La dejas a su aire, sin prestarle atención. Te importa muy poco cómo tenía dispuesto el cuarto la amiga de la gentil señora. Estás clavado contemplando la silla y una nube de imágenes te sobrevienen. Ves un cuerpo escultural envuelto en una capa negra que avanza hacia la silla donde se sienta Gabo, con sus delgadas piernas y el rostro excitado por el espectáculo. Unas manos tersas le bajan la bragueta y le buscan el pene, en plena erección. La misteriosa dama, arrodillada, inicia el masaje bucal…

—Disculpe —te interrumpe la señora Margalida—, antes no se lo he preguntado, ¿está usted casado?

—Sí —le respondes con un deje de nostalgia—, ¡pero por poco tiempo!

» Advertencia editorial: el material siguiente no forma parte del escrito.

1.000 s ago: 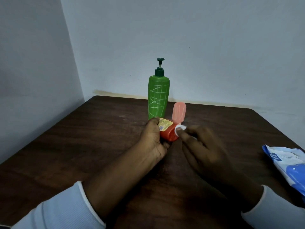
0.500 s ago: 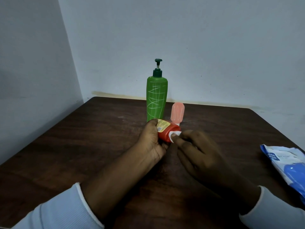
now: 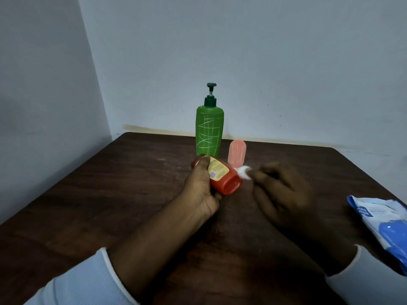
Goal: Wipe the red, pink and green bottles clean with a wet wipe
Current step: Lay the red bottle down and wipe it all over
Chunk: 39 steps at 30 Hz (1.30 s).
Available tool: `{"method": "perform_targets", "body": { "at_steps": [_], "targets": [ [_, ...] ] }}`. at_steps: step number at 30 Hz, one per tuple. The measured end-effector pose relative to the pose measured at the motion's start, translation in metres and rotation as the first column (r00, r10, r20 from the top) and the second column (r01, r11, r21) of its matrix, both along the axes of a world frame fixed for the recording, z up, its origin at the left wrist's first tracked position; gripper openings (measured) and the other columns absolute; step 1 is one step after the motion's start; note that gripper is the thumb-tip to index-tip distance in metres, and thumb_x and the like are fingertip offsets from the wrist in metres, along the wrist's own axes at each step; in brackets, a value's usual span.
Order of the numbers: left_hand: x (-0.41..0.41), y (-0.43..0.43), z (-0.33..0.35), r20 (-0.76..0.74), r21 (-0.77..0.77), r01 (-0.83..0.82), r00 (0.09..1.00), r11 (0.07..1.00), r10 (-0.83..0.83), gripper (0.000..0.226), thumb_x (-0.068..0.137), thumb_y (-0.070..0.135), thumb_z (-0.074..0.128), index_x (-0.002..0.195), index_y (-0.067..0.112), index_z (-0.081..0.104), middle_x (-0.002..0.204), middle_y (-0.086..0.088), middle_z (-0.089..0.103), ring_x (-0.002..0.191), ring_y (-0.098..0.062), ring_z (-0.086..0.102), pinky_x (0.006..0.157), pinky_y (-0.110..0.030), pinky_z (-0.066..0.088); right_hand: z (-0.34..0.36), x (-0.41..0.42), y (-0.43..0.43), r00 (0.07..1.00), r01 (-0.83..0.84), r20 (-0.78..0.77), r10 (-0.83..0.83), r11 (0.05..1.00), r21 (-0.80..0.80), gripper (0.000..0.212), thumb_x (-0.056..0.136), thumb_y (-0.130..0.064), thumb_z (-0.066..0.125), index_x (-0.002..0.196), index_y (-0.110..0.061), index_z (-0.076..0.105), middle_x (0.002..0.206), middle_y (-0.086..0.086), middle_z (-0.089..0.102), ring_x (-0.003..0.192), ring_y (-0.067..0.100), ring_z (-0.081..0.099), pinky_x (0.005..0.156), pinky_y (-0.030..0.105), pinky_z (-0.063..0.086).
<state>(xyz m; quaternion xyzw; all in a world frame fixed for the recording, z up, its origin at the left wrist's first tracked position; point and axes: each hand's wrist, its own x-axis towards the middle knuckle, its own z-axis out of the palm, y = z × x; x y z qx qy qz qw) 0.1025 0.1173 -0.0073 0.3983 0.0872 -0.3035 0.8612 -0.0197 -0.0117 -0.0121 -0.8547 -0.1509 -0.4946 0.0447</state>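
My left hand grips the red bottle, tilted with its base toward me and its yellow label facing up. My right hand pinches a small white wet wipe between its fingertips, and the wipe touches the bottle's right side near the base. Just behind the red bottle, the pink bottle stands upright. The tall green pump bottle stands upright behind both, toward the back of the dark wooden table.
A blue and white pack of wet wipes lies at the table's right edge. Pale walls meet in a corner at the back left, close to the table's far edge.
My left hand has tilted and turned the red bottle, so more of its label and base show. My right hand with the wipe has slid along the bottle's right side.
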Motion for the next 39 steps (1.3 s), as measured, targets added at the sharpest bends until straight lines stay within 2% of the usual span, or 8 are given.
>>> {"method": "perform_targets", "body": {
  "at_steps": [2,4,8,11,15,26,35,39],
  "targets": [
    [-0.002,-0.002,-0.001,0.107,0.006,-0.012,0.994,1.000,0.011,0.040,0.092,0.038,0.073,0.119,0.009,0.064,0.095,-0.013,0.078,0.078,-0.026,0.077,0.065,-0.042,0.064,0.006,-0.002,-0.014,0.994,0.034,0.102,-0.047,0.991,0.127,0.026,0.094,-0.005,0.061,0.119,0.000,0.069,0.100,0.016,0.064,0.084,0.020,0.059,0.068,0.032,0.049],
    [-0.005,-0.006,-0.002,0.223,0.023,0.009,0.975,1.000,-0.014,0.043,0.086,0.036,0.079,0.118,0.010,0.065,0.102,-0.015,0.078,0.091,-0.030,0.078,0.080,-0.048,0.063,0.013,-0.006,-0.020,0.984,0.069,0.144,-0.109,0.964,0.258,0.029,0.092,-0.002,0.060,0.120,-0.005,0.069,0.105,0.010,0.061,0.084,0.015,0.058,0.071,0.021,0.048],
    [-0.015,-0.006,0.001,0.365,0.008,0.095,0.927,0.995,-0.092,0.035,0.086,0.023,0.079,0.117,0.012,0.066,0.114,-0.018,0.076,0.110,-0.033,0.072,0.099,-0.053,0.055,0.015,-0.001,-0.020,0.989,0.035,0.131,-0.073,0.961,0.274,0.030,0.091,0.001,0.059,0.119,-0.007,0.067,0.113,0.008,0.064,0.103,0.009,0.060,0.091,0.013,0.044],
    [-0.017,-0.003,0.003,0.545,0.074,0.125,0.826,0.989,-0.145,0.045,0.079,0.022,0.081,0.122,0.017,0.067,0.116,-0.012,0.076,0.112,-0.027,0.072,0.098,-0.047,0.055,0.027,0.006,-0.019,0.994,-0.002,0.109,-0.018,0.982,0.187,0.027,0.093,0.001,0.060,0.119,-0.002,0.069,0.116,0.012,0.069,0.110,0.021,0.064,0.093,0.030,0.051],
    [-0.012,0.004,0.004,0.675,0.219,0.062,0.711,0.974,-0.197,0.043,0.081,0.022,0.081,0.120,0.027,0.065,0.114,0.001,0.077,0.110,-0.017,0.072,0.100,-0.044,0.054,0.053,0.025,-0.014,0.991,0.044,0.120,-0.054,0.995,0.086,0.030,0.089,0.004,0.062,0.118,-0.002,0.069,0.111,0.013,0.070,0.106,0.022,0.064,0.094,0.025,0.048],
    [-0.012,0.002,-0.006,0.822,0.299,-0.054,0.522,0.953,-0.228,0.036,0.088,0.014,0.079,0.113,0.036,0.065,0.106,0.018,0.076,0.099,-0.001,0.072,0.080,-0.016,0.056,0.016,0.028,-0.022,0.982,-0.033,0.183,-0.040,0.925,0.378,0.025,0.090,0.010,0.064,0.112,0.000,0.071,0.110,0.011,0.070,0.106,0.021,0.066,0.092,0.037,0.054],
    [-0.007,0.000,-0.015,0.915,0.229,-0.146,0.371,0.962,-0.162,0.048,0.092,0.002,0.071,0.126,0.035,0.066,0.123,0.005,0.073,0.116,-0.014,0.069,0.101,-0.036,0.056,0.016,0.023,-0.004,0.988,-0.109,0.096,0.119,0.989,-0.101,0.029,0.088,0.003,0.069,0.117,0.004,0.070,0.123,0.017,0.067,0.120,0.029,0.062,0.100,0.043,0.050],
    [0.000,-0.002,-0.020,0.901,0.271,-0.204,0.397,0.941,-0.173,0.044,0.088,0.011,0.079,0.125,0.030,0.067,0.116,0.006,0.073,0.109,-0.012,0.069,0.096,-0.033,0.056,0.021,0.022,-0.020,0.994,-0.029,0.106,0.026,0.999,0.023,0.031,0.088,0.007,0.065,0.118,0.002,0.069,0.123,0.015,0.067,0.118,0.024,0.063,0.096,0.041,0.052]
  ]
}}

Cuando la señora Margalida cierra el piso, te sientes extrañamente desilusionado. Lo cierto es que te habría complacido volver a encontrar la atmósfera del Donatien, pero no ha sido así. Este hecho otorga al juego de Sade más verosimilitud. Como ya te han explicado, se juega constantemente, desde tiempos inmemoriales, pero las partidas que lo constituyen tienen un límite temporal. El Donatien únicamente fue un decorado para iniciar el juego y representar el relato de Jeanne Testard. Has conseguido algunos datos muy importantes gracias a la visita: el vínculo entre Gabo y Eduard, entre Gabo y Jota, entre Jota y Eduard, y en último lugar que Gabo posiblemente no te ha mentido en lo concerniente a su papel en esta primera representación. Has comprobado por ti mismo la presencia de los dos agujeros que hacían las veces de mirilla justo donde estaba ubicado el retrato mural de Sade, así como la silla del espectador clandestino, y te has imaginado la escena de la felación.

Te despides de la señora Margalida, que se ofrece a ayudarte en la investigación en todo cuanto esté en su mano y, con voz débil, dice:

—Por la memoria de Caridad, por favor, traten bien al chico. Su abuela, desde el cielo, debe de sufrir mucho.

Le prometes que lo harás, que lo tendrás en cuenta, sintiendo asco de ti mismo por haber mentido a una gentil señora.